> _Collected material_
********************

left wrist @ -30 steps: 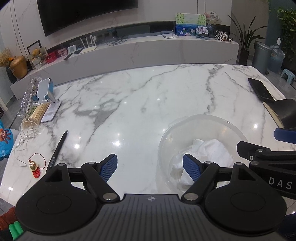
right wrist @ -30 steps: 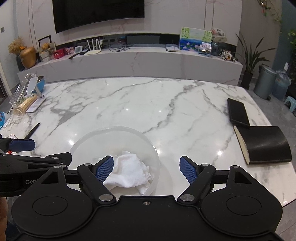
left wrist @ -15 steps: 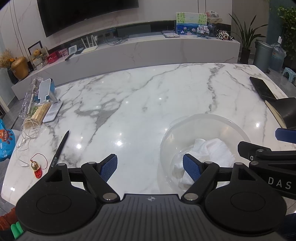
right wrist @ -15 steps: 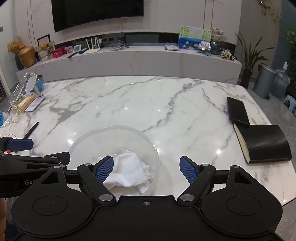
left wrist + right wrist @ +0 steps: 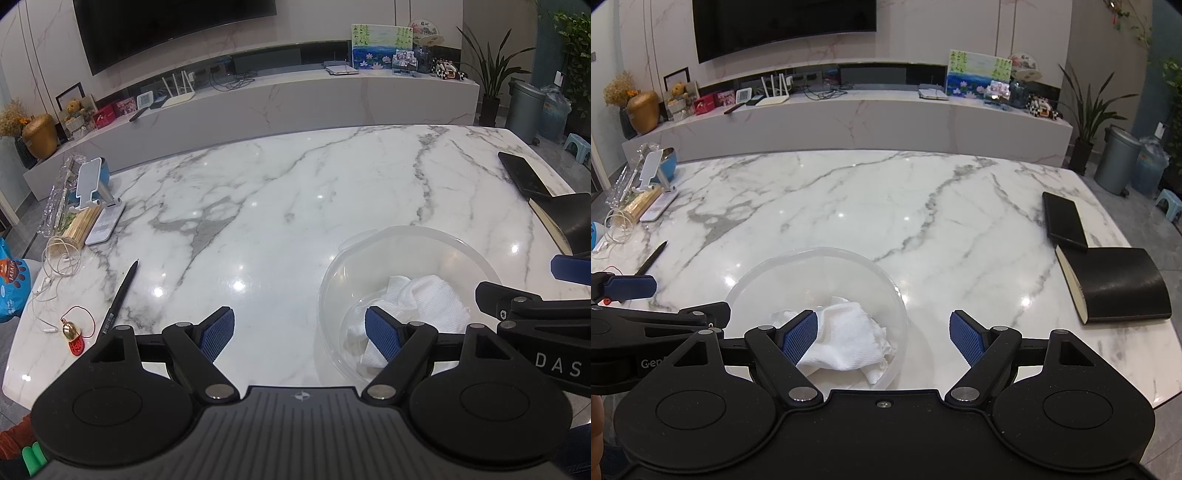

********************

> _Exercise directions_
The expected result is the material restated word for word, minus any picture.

> _Answer to the problem_
left wrist @ -30 steps: 
right wrist @ -30 steps: 
left wrist @ -15 steps: 
right wrist @ -15 steps: 
left wrist + right wrist @ +0 steps: 

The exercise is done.